She fluttered away to inform all and sundry that it was just as she had suspected. Darleston was going to remarry. And about time too! After all, he owed it to his name! Oh, goodness me! Just think if one had to acknowledge that odious Jack Frobisher as Earl of Darleston! Besides, it was time and more that Darleston got over smarting about the way that baggage Melissa had treated him. Running off with Barton in that vulgar way! Just as well she did break her neck in that carriage accident! At least it spared Darleston the scandal of divorcing her!

Carrington and Darleston watched her go with a fairly accurate idea of what she must be saying. Half-annoyed and half-amused Darleston enquired, ‘Did she stop to draw breath while she spoke to you?’

Carrington grinned. ‘Not so that you’d notice! But she’s as shrewd as she can hold together for all she rattles on so fast.’

‘No need to tell me that!’ answered Darleston with a grimace. ‘I got the distinct impression that dear Silence knew everything about me! Right down to what brought me here this evening!’

In some amusement, Carrington said, ‘Doing it far too brown, dear boy! I should imagine everyone who knows you worked that out the moment they laid eyes on you! Especially when they saw you stand up with that pretty little redhead!’

Darleston sighed, ‘I suppose it must be glaringly obvious.
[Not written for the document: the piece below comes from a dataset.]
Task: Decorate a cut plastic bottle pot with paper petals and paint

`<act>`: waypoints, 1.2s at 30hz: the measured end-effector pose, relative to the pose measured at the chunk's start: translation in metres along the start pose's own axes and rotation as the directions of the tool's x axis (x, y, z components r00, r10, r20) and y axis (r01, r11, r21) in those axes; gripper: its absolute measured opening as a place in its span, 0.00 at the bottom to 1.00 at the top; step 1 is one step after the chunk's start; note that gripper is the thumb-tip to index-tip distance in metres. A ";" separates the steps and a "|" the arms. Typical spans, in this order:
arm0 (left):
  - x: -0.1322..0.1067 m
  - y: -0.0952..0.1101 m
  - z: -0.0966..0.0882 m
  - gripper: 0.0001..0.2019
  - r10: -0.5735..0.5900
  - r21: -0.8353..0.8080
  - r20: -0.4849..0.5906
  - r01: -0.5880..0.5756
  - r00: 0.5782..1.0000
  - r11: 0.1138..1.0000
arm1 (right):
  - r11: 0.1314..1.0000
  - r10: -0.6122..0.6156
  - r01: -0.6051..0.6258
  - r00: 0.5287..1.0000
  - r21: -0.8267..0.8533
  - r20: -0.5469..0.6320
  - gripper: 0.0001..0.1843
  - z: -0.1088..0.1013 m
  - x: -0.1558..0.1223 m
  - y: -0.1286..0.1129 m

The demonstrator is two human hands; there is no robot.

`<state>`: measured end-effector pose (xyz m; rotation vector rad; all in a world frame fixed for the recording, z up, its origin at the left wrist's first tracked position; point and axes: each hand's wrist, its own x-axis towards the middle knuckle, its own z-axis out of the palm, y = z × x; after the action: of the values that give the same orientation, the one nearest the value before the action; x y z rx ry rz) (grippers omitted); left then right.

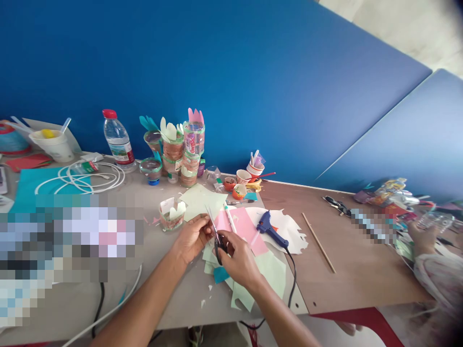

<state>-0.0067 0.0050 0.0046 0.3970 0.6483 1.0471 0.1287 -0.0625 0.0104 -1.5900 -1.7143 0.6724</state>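
Observation:
My right hand is wrapped round the black handles of a pair of scissors, whose narrow blades point up and away from me. Close against the blades, my left hand is closed in a pinch. Whatever lies between its fingertips is too small or hidden to make out. Below and around my hands lie pale green paper sheets, a pink sheet and a teal scrap. Just beyond my left hand stands a small clear cup with white paper petals.
A blue glue gun lies on white paper at the right, its cord trailing forward. Decorated cups and a water bottle stand by the blue partition. A wooden stick lies farther right. Another person's hand is at the far right.

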 end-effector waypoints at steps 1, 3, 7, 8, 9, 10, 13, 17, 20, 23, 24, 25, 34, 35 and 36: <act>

But what choice do I have?’

‘None, regarding your duty,’ answered his friend seriously. ‘But plenty as to the shape it must take. Let’s face it, Peter, you are the most eligible of men. Wealthy, titled, and the ladies seem to find you tolerably pleasing to the eye. You could probably have your choice of brides.’

‘How very dull!’ complained Darleston. ‘You make it all sound so respectable!’

‘Well, that’s what you want, isn’t it?’ asked Carrington bluntly.

Darleston sighed again. ‘God knows why I bear with you, Michael! You have such an appalling habit of being disgustingly right! Ah! Here comes George. Did you enjoy yourself?’

‘As a matter of fact I did,’ answered Carstares. ‘My partner, Miss Blackburn, was quite charming, and at
least I won’t have a head tomorrow morning from dancing with her! Or pockets to let, for that matter!’

‘You’ll find yourself with pockets to let all right and tight if you let your susceptibilities lead you astray and find yourself in Parson’s Mousetrap!’ observed Darleston caustically.

Carstares looked shocked. ‘Me? Parson’s Mousetrap! Not likely. Younger son, you know! That’s your fate, Peter, at least so I believe! We’ll see you falling in love and waiting at the altar in no time!’

‘Love!’ ejaculated Darleston. ‘You can’t be serious! I tell you, I’m done with that rubbish! This is to be a marriage of convenience. As long as the girl is well brought up to know her duty and is not a positive antidote…’ He left the sentence unfinished.

Carstares and Lord Carrington looked at each other in concern. This was even worse than they had thought! What hope had the poor chap of happiness in marriage if he was this bitter? Not to mention the poor girl who accepted his offer.

After a moment’s silence Carstares said thoughtfully, ‘Then you’d better make damn sure the girl don’t care a rush for you! After all, you don’t want to treat some poor child to the same dirty trick you were served! Oh, Lord! Here comes Lady Sefton. Lay you handsome odds she’s going to snabble Peter as well.’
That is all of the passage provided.